◆ WHAT YOU ARE ASKED TO DO
Bring together every line in the data that includes "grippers".

◆ SUPPLIED DATA
####################

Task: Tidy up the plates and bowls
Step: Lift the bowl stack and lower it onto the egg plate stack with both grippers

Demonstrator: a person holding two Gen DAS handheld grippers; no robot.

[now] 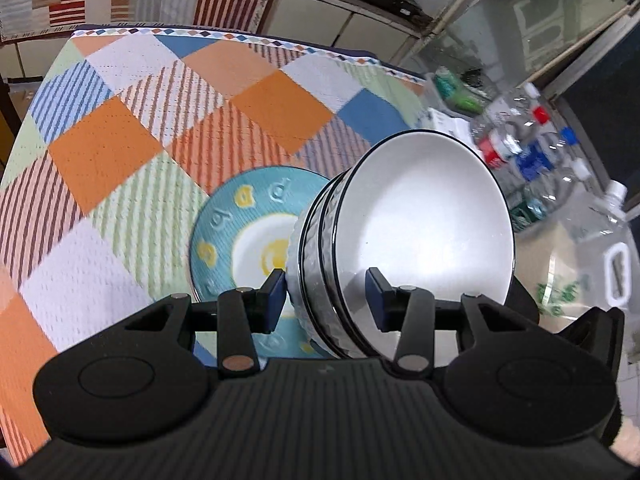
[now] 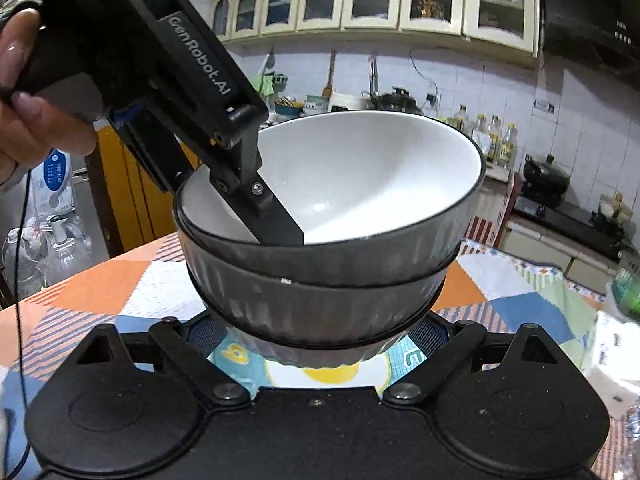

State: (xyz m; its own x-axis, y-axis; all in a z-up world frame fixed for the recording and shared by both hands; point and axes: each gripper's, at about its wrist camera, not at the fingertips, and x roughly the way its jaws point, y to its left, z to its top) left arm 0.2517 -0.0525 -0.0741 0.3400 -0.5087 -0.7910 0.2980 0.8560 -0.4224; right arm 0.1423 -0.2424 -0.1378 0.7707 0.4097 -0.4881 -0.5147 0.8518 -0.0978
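L gripper [image 1: 326,296] pinches the wall of stacked bowls [image 1: 400,240], one finger inside, one outside, w/ the stack just above a plate [image 1: 224,220] on the cloth [image 1: 120,140]. R gripper [image 2: 316,340] sits near the stack's base, fingers spread wide, gripping nothing.

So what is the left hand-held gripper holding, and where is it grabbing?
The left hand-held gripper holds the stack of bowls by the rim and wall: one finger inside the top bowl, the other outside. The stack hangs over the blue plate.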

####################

◆ OUTPUT FOR THIS TASK
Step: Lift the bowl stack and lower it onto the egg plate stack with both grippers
Demonstrator: a person holding two Gen DAS handheld grippers; no robot.

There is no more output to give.